L’analyse fait suite à la décision de la Chine, en décembre 2025, de suspendre ses exportations de phosphate jusqu’en août 2026. Les exportations chinoises étaient passées de 950 000 tonnes à 13 000 tonnes en mars 2025, tandis que les prix du phosphate diammonique avaient augmenté de 28 % en un an. Le 7 novembre 2025, Washington a ajouté le phosphate à sa liste des minerais critiques.

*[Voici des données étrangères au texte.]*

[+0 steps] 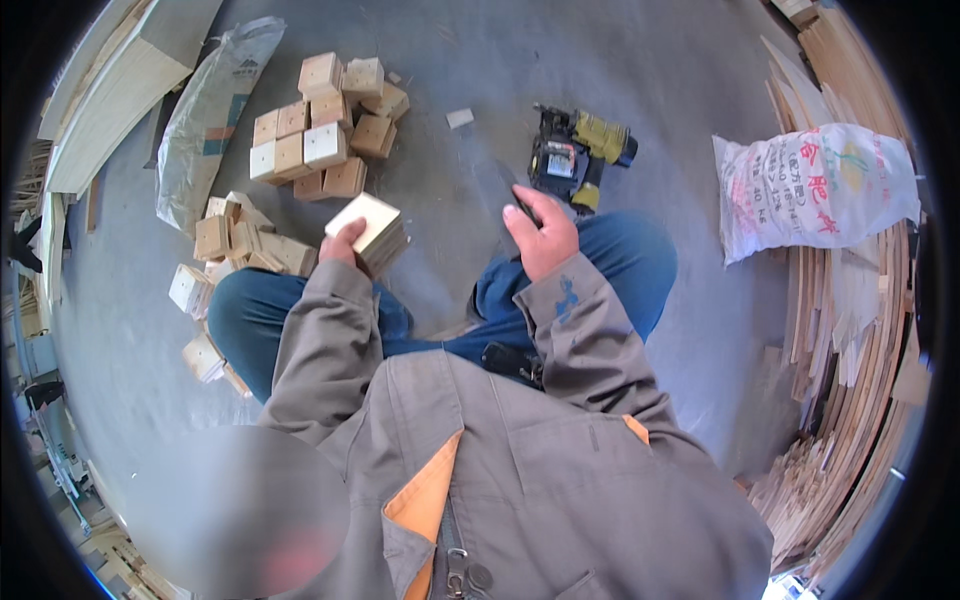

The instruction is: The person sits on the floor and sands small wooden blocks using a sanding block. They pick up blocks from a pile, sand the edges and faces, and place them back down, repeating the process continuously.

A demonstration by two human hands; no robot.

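Note:
My left hand [342, 244] grips a squarish block of layered wood [368, 222] by its left side, held up in front of my left knee. Its pale top face is turned upward and the layers show along the edge. My right hand [545, 240] is closed around a slim dark knife [510, 185], whose thin end points up and to the left. The two hands are apart. Just beyond my right hand, a black and olive-yellow nail gun [575, 155] lies on the floor.
Similar wooden blocks are piled ahead on the left [290, 145], and more loose blocks [235, 240] lie beside my left knee. A small pale chip [459, 119] lies on the grey floor [430, 60]. A white sack [815, 195] rests against stacked boards [850, 370] at right. Another sack [205, 130] lies left.

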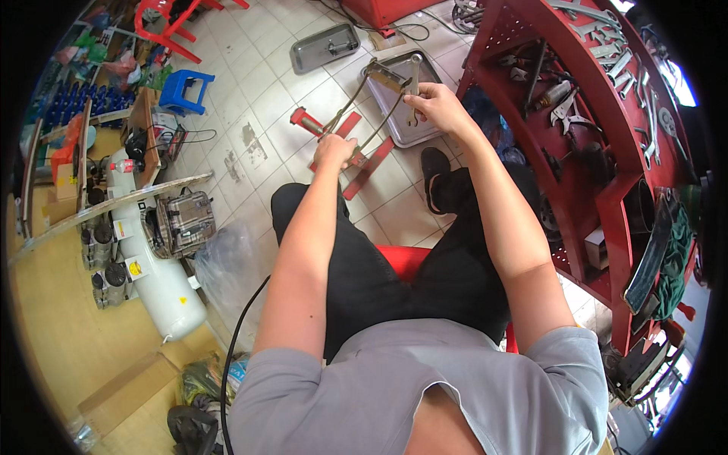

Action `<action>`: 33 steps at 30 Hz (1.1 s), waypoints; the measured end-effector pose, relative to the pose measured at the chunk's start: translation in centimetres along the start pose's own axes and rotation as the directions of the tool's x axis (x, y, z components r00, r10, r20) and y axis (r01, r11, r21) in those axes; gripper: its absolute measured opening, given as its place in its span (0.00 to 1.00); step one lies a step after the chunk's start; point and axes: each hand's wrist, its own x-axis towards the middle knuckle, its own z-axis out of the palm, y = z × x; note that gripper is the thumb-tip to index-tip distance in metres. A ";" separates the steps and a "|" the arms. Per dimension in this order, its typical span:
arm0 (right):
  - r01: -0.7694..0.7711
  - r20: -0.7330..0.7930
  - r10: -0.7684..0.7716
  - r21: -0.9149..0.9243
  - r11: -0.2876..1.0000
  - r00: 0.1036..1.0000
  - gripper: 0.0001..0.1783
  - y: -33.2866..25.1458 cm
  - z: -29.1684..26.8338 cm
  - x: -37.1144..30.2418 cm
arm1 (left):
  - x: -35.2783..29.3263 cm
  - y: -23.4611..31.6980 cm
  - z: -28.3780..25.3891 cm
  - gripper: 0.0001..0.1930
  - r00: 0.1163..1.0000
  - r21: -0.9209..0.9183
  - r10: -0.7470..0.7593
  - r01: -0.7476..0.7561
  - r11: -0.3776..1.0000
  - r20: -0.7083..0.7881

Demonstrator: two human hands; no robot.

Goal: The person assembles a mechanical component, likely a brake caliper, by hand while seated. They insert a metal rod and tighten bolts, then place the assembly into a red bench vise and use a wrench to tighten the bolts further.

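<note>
I sit with both arms stretched forward over a low red metal stand [368, 171] on the floor. My left hand [336, 152] is closed at the lower end of a metal part with long, curved rods [354, 98]. These rods rise to a brownish metal block [387, 76]; their exact kind is unclear. In my right hand [438, 106], pinched between the fingers, is a combination wrench [415, 68], upright beside that block. Behind it lies a grey metal tray [413, 135]. A red cylindrical piece [299, 116] sticks out left of my left hand.
A second grey tray [326, 49] lies farther back. To the right, a red tool rack [512, 23] carries wrenches and pliers. A blue stool [184, 92] and a red chair [163, 23] stand far left. Nearer are a white tank [163, 296] and a black cable [231, 349].
</note>
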 end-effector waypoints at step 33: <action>0.008 -0.020 -0.012 -0.186 0.983 1.000 0.15 -0.8 1.0 0.3 | 4.8 1.8 0.1 0.31 0.740 0.431 0.639 -0.516 0.740 -0.209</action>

Outre ses réserves, le Maroc bénéficie d’une alliance de longue date avec les États-Unis, de sa désignation en 2004 comme allié majeur non-membre de l’OTAN, des investissements de l’OCP à travers l’Afrique, et du rôle de Tanger Med dans la connexion des marchés africains, européens et mondiaux. La stratégie marocaine en matière de phosphate est décrite comme «non seulement extractive», mais aussi «industrielle et géopolitique».
Cependant, l’analyse avertit que dépendre uniquement du Maroc pourrait créer une nouvelle vulnérabilité. Les auteurs recommandent donc de mettre en place un réseau régional d’approvisionnement diversifié, avec le Maroc comme principal hub industriel et logistique, estimant qu’une telle coopération renforcerait la position du Royaume en tant que «leader mondial des engrais et porte d’entrée stratégique entre l’Afrique, l’Europe et l’Atlantique».